IDEALMENTE… IGNOBILI

Il problema implicato con l’immigrazione è di fatto un duplice problema:
1) Sono un costo, i dati veri non ce li dicono, ma le stime sono ben oltre i 4-5 miliardi di euro che vengono strombazzati.
2) Sono dannosi
Non è una questione di razzismo o di xenofobia è una questione economica in senso stretto.
Questi qua, producono un costante impoverimento dell’Italia tramite le rimesse di denaro verso l’estero.
Quanti miliardi di euro all’anno? Almeno 11 miliardi.
Voi penserete che succede per tutti, sbagliato! E’ un fenomeno tipicamente italiano.
Oggi BankItalia ha riscontrato una diminuzione della crescita italiana….
E’ ora di capire che tutti gli economisti che vedete in tv o che scrivono sui giornali, capiscono un cazzo. Sono i fatti a dire che non capiscono… i fatti!
Che l’immigrazione sia una delle cause principali del degrado economico e sociale della UE e dell’Italia, lo dimostra l’Ungheria!
Il POPULISTA ORBAN, ha ridotto la disoccupazione dal 12% al 4%
Lo chiamano Job Miracle
Dice che Orban, usando MEZZI NON ORTODOSSI ( cioè facendo esattamente il contrario di quel che dicono gli economisti), ha ottenuto risultati clamorosi.

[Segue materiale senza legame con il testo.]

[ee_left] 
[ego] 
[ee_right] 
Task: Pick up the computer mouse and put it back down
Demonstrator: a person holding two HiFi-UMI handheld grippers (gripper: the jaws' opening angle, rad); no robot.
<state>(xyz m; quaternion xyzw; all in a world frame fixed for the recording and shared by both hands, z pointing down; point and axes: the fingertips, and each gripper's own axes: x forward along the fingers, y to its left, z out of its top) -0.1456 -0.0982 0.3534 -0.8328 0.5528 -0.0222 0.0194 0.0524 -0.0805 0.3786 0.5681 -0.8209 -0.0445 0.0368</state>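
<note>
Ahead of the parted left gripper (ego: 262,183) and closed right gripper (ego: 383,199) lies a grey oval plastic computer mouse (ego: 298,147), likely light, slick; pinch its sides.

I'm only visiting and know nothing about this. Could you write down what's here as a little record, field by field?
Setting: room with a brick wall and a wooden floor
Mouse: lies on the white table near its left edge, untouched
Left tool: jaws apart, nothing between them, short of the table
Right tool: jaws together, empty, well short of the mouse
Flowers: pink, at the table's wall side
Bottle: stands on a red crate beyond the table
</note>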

Da noi abbiamo Grillo che ci parla di decrescita felice!
Un insopportabile testa di cazzo! Un traditore degli italiani e servo della finanza.
Invece di ribaltare l’Italia la capovolge ancora di più… Parla di elemosina, non ha nessun progetto, non capisce ‘na  mazza, ma fa sembrare che sa!
Potrebbe fare una cosa, proporre un referendum su BankItalia, chiedere agli italiani se vogliono o no che BankItalia torni allo stato.
Ok, non si può fare? Allora bisogna emettere CERTIFICATI FISCALI, usabili per pagare le tasse.
Del resto i dati che ho fornito dicono che in Italia mancano materialmente i soldi, il cash, grazie alle rimesse degli immigrati verso i paesi d’origine.
In pratica ci dicono che “PAGHERANNO LE NOSTRE PENSIONI, ma i dati dicono che siamo NOI A PAGARE LE LORO PENSIONI.
Questa è la realtà dei fatti.
SE NON DAI I SOLDI A CHI LAVORA, COME FA A RIPARTIRE L’ECONOMIA.
Questo fatto, quello di retribuire dignitosamente il lavoro, dovrebbe essere un caposaldo sindacale.
Lo prevede persino la Costituzione, ma su questo, tutti zitti, anzi la sinistra è assolutamente muta.
Poi dicono che sono populista, ma che ci posso fare se adesso, chi dice che è contro la guerra in Siria ( ma contro tutte le guerre in generale) è fascista?
Siamo all’apoteosi dell’idiotismo sinistroide, vogliono che si bombardi la Siria, i pacifisti e artisti de noantri, sono per le bombe!!!
Ieri ho sentito casualmente Alba Parietti su una tv, dire che lei non si venduta a Berluscxoni, nel 94… ha rifiutato 9 miliardi di allora…
Lo ha fatto perchè lei è idealista, dice…
Idealista e cretina?
Non per i soldi, rifiutarli è stata una sua scelta, condivisibile o meno, il problema è l’idealismo che la sorregge, quello è idealismo cretino, l’ovvio percorso cognitivo di chi parla a vanvera, negando i fatti.
Le pare che nei 17 anni di euro, in cui la sinistra ha governato 13 anni e mezzo, prima con Prodi, poi sostenendo Monti, Letta Renzi e Gentiloni, le condizioni dei lavoratori siano migliorate?
Ecco, idealista e cretina è un demerito, soldi o non soldi.
Le ricette della sinistra, sono quanto di più fascista esiste oggi.
Non capirlo e blaterare di ideali, per partito preso, per ordine di scuderia, appare idealmente ignobile!